Column: Scheffler’s desire to compete takes him to the top

AUSTIN, Texas (AP) — Scottie Scheffler only ever wanted to play. That started with watching.

Six years before Scheffler won the Dell Technologies Match Play to become the No. 1 player in the world, he felt lucky just to get tickets to Austin Country Club during his sophomore year at Texas, the toughest of his four years in college.

Even then, there was a purpose.

“I would always try to watch somebody,” Scheffler said. “I remember watching Rory (McIlroy) hit balls on the range, and I remember hearing the noise that his club head hitting the ball made and being taken aback. Like, ‘Wow, this was hit really solid.’

“I just remember watching and kind of studying those guys and just seeing what I could learn, because there’s so many talented guys out here and there’s so much I can learn from them that any tidbit I could pick up on was going to be beneficial.”

Randy Smith has seen all this before.

Smith, the PGA Hall of Fame pro at Royal Oaks in Dallas, has worked with 10 juniors who went on to play on the PGA Tour. Scheffler was 6 when his family moved from New Jersey and joined Royal Oaks, and Smith can still remember a boy small enough to hide in a trash can.

Mostly, he remembers how he wanted to hang around the pros.

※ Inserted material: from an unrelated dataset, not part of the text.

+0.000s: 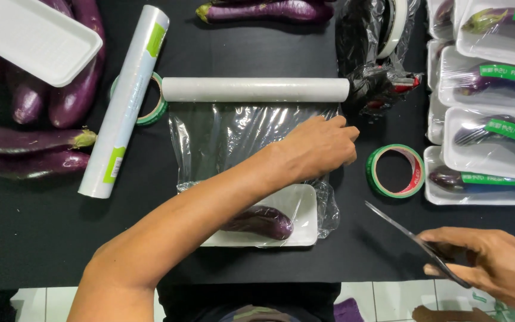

“I’m not talking run-of-the-mill mini-tour pros,” Smith said Sunday evening. “He was always up there around the tour pros when he was 8, 9, 10 years old. And it was hilarious. He would just sit there like a sponge. He’d sit over with a shag bag, and then he’d go off and try it himself. He was jacking around with these guys, challenging them to chip and putt and compete.”

A winner at every level, Scheffler experienced his low point during his sophomore year at Texas when a growth spurt in high school — now at 6-foot-4, he would have trouble hiding in a dumpster — caught up with him. His arms were suddenly longer. There were back injuries.

After being named NCAA freshman of the year, his only top 10 was finishing ninth in the Big 12 Championship. He struggled to get the ball in play. Scheffler described it as a long year.

“That was hell,” Smith said. “His body didn’t feel right. You see kids go through a growth spurt and there’s pain involved, there’s muscle growth, things that just don’t work right.”

Through it all, Scheffler never lost the feel in his hands or the creativity between the ears — two of his greatest attributes — or the desire to compete.

“Give him a left-handed set of clubs and he’ll figure out a way to beat you,” Smith said.

It was always about a chance to compete, without contemplating where it might lead even as he piled up trophies in junior golf, college and now at the highest level. It’s not that Scheffler didn’t think he was capable of being No. 1 in the world. He just never looks beyond the next shot, the next round, the next tournament.

“It’s not something that I didn’t want to achieve or didn’t believe that I could do,” Scheffler said. “I grew up at Royal Oaks. I grew up wearing long pants to go practice because I wanted to be a professional golfer. I dreamed of being out here.”

Not winning until his 60th start as a PGA Tour member didn’t bother him as much as one might think. He was competing, and there was great joy in that alone.

And then he won three times over the last six weeks, reached No. 1 in the world and his head was spinning trying to take it all in. Scheffler didn’t even realize the top ranking was at stake until Saturday.

That only added to a moment big enough to elicit rare emotion from Scheffler after he won. He was wiping away tears after so many hugs with wife Meredith, his parents, in-laws, sisters and friends. There was one particularly poignant moment with his father, Scott.

“You’re pretty good at golf, man,” he told his 25-year-old son. “I’m more proud of who you are than your golf. You’re a wonderful young man.”

Making it even sweeter was winning in Austin, where Scheffler earned a degree from the McCombs School of Business in four years without summer school (he works hard in the library, too). He considered it a hometown win. And it was redemption from last year, when he was runner-up in the Match Play.

And oh yes, No. 1 in the world.

“I never really got that far in my dreams,” Scheffler said at the trophy presentation, choking up again. “I just love to play golf. I love competing. I’m happy to be out here, you know?”

Smith was with him in Austin at the start of the Match Play and then returned home. He is always working, usually with juniors no bigger than Scheffler once was. He still recalls the boy sitting on the Royal Oaks range, soaking up shots and picturing himself doing the same.

“It’s not watching the last six weeks, it’s the last 18 years,” Smith said. “We can talk a lot about golf swings and all this and all that. But he’s got the brain to carry it. He could really be something special.”